The result should be a verbatim copy of the whole listing.

═════ Entries provided

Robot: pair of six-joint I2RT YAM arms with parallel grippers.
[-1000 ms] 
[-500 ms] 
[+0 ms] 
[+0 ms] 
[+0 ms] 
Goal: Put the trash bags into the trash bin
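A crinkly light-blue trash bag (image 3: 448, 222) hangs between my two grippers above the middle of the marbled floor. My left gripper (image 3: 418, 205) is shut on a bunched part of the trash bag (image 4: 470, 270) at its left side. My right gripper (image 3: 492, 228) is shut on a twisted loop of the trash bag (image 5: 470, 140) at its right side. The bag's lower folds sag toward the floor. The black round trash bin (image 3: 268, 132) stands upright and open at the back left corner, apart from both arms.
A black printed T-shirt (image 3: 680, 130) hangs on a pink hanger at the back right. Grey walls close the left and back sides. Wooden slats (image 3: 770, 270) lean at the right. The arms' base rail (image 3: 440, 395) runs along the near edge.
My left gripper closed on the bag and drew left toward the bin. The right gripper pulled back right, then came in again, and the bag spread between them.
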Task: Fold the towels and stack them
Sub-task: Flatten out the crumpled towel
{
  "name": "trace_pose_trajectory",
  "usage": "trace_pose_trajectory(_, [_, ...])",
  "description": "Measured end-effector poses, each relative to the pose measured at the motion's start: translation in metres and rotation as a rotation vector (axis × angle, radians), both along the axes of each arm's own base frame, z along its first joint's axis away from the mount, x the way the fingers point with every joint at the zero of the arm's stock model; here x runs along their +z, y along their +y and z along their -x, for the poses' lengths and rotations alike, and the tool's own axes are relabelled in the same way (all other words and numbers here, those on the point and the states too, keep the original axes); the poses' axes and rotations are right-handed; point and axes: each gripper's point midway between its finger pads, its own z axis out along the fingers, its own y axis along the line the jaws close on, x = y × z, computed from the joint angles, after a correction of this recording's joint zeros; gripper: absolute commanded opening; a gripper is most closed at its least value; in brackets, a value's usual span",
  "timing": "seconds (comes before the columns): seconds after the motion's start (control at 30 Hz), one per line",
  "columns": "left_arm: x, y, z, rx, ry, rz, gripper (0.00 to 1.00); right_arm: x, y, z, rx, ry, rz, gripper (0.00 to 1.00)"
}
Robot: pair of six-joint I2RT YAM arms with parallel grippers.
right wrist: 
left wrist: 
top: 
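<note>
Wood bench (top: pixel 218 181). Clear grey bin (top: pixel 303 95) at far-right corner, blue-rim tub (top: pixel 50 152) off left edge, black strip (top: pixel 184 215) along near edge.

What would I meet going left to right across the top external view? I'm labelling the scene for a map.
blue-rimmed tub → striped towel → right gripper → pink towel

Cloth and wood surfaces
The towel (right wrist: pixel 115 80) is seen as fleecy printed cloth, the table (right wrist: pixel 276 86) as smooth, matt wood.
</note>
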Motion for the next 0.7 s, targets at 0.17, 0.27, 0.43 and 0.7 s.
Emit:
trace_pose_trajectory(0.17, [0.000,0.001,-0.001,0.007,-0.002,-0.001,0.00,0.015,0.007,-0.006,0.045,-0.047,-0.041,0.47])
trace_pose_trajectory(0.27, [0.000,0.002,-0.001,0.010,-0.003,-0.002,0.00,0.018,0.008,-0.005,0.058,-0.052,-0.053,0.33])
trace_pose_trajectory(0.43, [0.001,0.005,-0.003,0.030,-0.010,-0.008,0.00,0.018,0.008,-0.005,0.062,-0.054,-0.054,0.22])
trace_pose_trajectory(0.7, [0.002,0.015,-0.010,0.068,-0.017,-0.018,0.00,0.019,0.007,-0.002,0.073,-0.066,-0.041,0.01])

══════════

Solution to this exercise
Robot: pair of six-joint I2RT YAM arms with parallel grippers.
[-1000 ms] 
[-500 ms] 
[+0 ms] 
[+0 ms] 
[+0 ms] 
Goal: Put the trash bags into the trash bin
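A crinkly light-blue trash bag (image 3: 448, 222) hangs between my two grippers above the middle of the marbled floor. My left gripper (image 3: 418, 205) is shut on a bunched part of the trash bag (image 4: 470, 270) at its left side. My right gripper (image 3: 492, 228) is shut on a twisted loop of the trash bag (image 5: 470, 140) at its right side. The bag's lower folds sag toward the floor. The black round trash bin (image 3: 268, 132) stands upright and open at the back left corner, apart from both arms.
A black printed T-shirt (image 3: 680, 130) hangs on a pink hanger at the back right. Grey walls close the left and back sides. Wooden slats (image 3: 770, 270) lean at the right. The arms' base rail (image 3: 440, 395) runs along the near edge.
My left gripper closed on the bag and drew left toward the bin. The right gripper pulled back right, then came in again, and the bag spread between them.
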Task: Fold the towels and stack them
Sub-task: Flatten out the crumpled towel
{
  "name": "trace_pose_trajectory",
  "usage": "trace_pose_trajectory(_, [_, ...])",
  "description": "Measured end-effector poses, each relative to the pose measured at the motion's start: translation in metres and rotation as a rotation vector (axis × angle, radians), both along the axes of each arm's own base frame, z along its first joint's axis away from the mount, x the way the fingers point with every joint at the zero of the arm's stock model; here x runs along their +z, y along their +y and z along their -x, for the poses' lengths and rotations alike, and the tool's own axes are relabelled in the same way (all other words and numbers here, those on the point and the states too, keep the original axes); the poses' axes and rotations are right-handed; point and axes: each gripper's point midway between its finger pads, its own z axis out along the fingers, its own y axis along the line the jaws close on, x = y × z, computed from the joint angles, after a correction of this recording's joint zeros; gripper: absolute commanded opening; a gripper is most closed at its least value; in brackets, a value's usual span",
  "timing": "seconds (comes before the columns): seconds after the motion's start (control at 30 Hz), one per line",
  "columns": "left_arm: x, y, z, rx, ry, rz, gripper (0.00 to 1.00); right_arm: x, y, z, rx, ry, rz, gripper (0.00 to 1.00)"
}
Robot: pair of six-joint I2RT YAM arms with parallel grippers.
right wrist: 
left wrist: 
top: 
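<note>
Wood bench (top: pixel 218 181). Clear grey bin (top: pixel 303 95) at far-right corner, blue-rim tub (top: pixel 50 152) off left edge, black strip (top: pixel 184 215) along near edge.

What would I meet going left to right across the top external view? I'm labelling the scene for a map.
blue-rimmed tub → striped towel → right gripper → pink towel

Cloth and wood surfaces
The towel (right wrist: pixel 115 80) is seen as fleecy printed cloth, the table (right wrist: pixel 276 86) as smooth, matt wood.
</note>
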Motion for the next 0.7 s, targets at 0.17, 0.27, 0.43 and 0.7 s.
Emit:
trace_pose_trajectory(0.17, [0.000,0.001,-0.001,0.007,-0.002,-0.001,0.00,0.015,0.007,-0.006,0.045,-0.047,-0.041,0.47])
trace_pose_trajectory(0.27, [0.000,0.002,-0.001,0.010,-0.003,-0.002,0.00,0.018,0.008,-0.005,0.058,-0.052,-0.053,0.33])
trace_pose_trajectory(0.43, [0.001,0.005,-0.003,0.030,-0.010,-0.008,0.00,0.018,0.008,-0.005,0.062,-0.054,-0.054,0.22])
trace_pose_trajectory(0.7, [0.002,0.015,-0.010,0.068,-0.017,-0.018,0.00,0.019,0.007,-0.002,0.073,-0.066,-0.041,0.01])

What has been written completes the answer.